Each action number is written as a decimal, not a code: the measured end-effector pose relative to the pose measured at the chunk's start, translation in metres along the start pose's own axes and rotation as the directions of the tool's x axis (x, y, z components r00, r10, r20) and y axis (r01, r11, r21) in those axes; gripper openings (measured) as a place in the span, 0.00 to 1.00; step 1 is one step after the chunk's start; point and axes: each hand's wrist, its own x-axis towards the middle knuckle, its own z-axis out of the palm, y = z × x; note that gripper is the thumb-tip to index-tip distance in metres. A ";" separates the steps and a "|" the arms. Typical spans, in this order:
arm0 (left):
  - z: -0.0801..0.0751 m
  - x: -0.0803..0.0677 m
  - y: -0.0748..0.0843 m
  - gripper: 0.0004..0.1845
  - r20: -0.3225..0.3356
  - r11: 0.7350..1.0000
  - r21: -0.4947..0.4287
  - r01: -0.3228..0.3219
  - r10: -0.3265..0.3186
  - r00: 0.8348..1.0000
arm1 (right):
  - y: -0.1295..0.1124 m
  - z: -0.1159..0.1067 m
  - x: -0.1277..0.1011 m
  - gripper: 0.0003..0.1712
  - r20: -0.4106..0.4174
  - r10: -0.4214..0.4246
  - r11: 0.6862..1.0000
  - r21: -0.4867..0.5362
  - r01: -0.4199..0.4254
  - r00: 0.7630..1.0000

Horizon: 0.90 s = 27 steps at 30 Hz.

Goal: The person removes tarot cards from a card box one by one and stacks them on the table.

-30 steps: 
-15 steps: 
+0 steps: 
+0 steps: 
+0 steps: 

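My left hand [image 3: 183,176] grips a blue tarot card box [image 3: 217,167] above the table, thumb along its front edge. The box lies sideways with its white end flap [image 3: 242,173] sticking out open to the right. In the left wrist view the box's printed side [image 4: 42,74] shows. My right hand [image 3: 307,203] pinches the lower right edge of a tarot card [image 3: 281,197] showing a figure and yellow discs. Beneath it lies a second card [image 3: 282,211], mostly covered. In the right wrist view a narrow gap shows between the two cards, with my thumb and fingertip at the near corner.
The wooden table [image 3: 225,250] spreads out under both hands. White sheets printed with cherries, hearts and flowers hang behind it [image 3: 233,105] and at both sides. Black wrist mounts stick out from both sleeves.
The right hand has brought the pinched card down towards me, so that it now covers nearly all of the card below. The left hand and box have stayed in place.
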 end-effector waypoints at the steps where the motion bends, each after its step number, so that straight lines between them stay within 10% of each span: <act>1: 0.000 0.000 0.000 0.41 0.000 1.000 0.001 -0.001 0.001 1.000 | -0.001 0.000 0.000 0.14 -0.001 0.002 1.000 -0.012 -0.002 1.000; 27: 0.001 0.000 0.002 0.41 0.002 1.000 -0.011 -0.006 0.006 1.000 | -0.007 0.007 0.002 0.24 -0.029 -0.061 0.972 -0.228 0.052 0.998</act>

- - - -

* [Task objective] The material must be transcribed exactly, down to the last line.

* [Response box]
Each action number is written as a decimal, not a code: the measured end-effector pose relative to the pose measured at the chunk's start, translation in metres along the start pose's own axes and rotation as the directions of the tool's x axis (x, y, z components r00, r10, r20) and y axis (r01, r11, r21) in those axes; gripper openings (measured) as a place in the span, 0.00 to 1.00; step 1 is one step after the chunk's start; point and axes: each hand's wrist, its own x-axis towards the middle knuckle, its own z-axis out of the palm, y = z × x; note that gripper is the thumb-tip to index-tip distance in metres. A ";" separates the steps and a "|" the arms. Typical spans, in this order:
arm0 (left):
  - z: -0.0801..0.0751 m
  - x: -0.0803..0.0677 m
  - y: -0.0748..0.0843 m
  - gripper: 0.0004..0.1845
  - r20: -0.3225..0.3356
  - r11: 0.7350..1.0000
  - r21: -0.4947..0.4287
  - r01: -0.3228..0.3219
  - r10: -0.3265..0.3186
  - r00: 0.8348..1.0000
arm1 (right):
  - y: -0.1295..0.1124 m
  - z: -0.1159..0.1067 m
  - x: -0.1277..0.1011 m
  - gripper: 0.0003..0.1712
  - r20: -0.4106..0.4174
  - r10: -0.4214..0.4246
  - r11: 0.6862..1.0000
  - r21: -0.4867..0.5362
  - r01: -0.4199..0.4254
  - r00: 0.7630..1.0000

Horizon: 0.90 s = 27 steps at 30 Hz.

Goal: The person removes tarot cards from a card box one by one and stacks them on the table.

-30 steps: 
-15 steps: 
+0 steps: 
+0 steps: 
+0 steps: 

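My left hand [image 3: 183,176] grips a blue tarot card box [image 3: 217,167] above the table, thumb along its front edge. The box lies sideways with its white end flap [image 3: 242,173] sticking out open to the right. In the left wrist view the box's printed side [image 4: 42,74] shows. My right hand [image 3: 307,203] pinches the lower right edge of a tarot card [image 3: 281,197] showing a figure and yellow discs. Beneath it lies a second card [image 3: 282,211], mostly covered. In the right wrist view a narrow gap shows between the two cards, with my thumb and fingertip at the near corner.
The wooden table [image 3: 225,250] spreads out under both hands. White sheets printed with cherries, hearts and flowers hang behind it [image 3: 233,105] and at both sides. Black wrist mounts stick out from both sleeves.
The right hand has brought the pinched card down towards me, so that it now covers nearly all of the card below. The left hand and box have stayed in place.
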 end-effector waypoints at the steps where the motion bends, each after its step number, so that straight lines between them stay within 10% of each span: <act>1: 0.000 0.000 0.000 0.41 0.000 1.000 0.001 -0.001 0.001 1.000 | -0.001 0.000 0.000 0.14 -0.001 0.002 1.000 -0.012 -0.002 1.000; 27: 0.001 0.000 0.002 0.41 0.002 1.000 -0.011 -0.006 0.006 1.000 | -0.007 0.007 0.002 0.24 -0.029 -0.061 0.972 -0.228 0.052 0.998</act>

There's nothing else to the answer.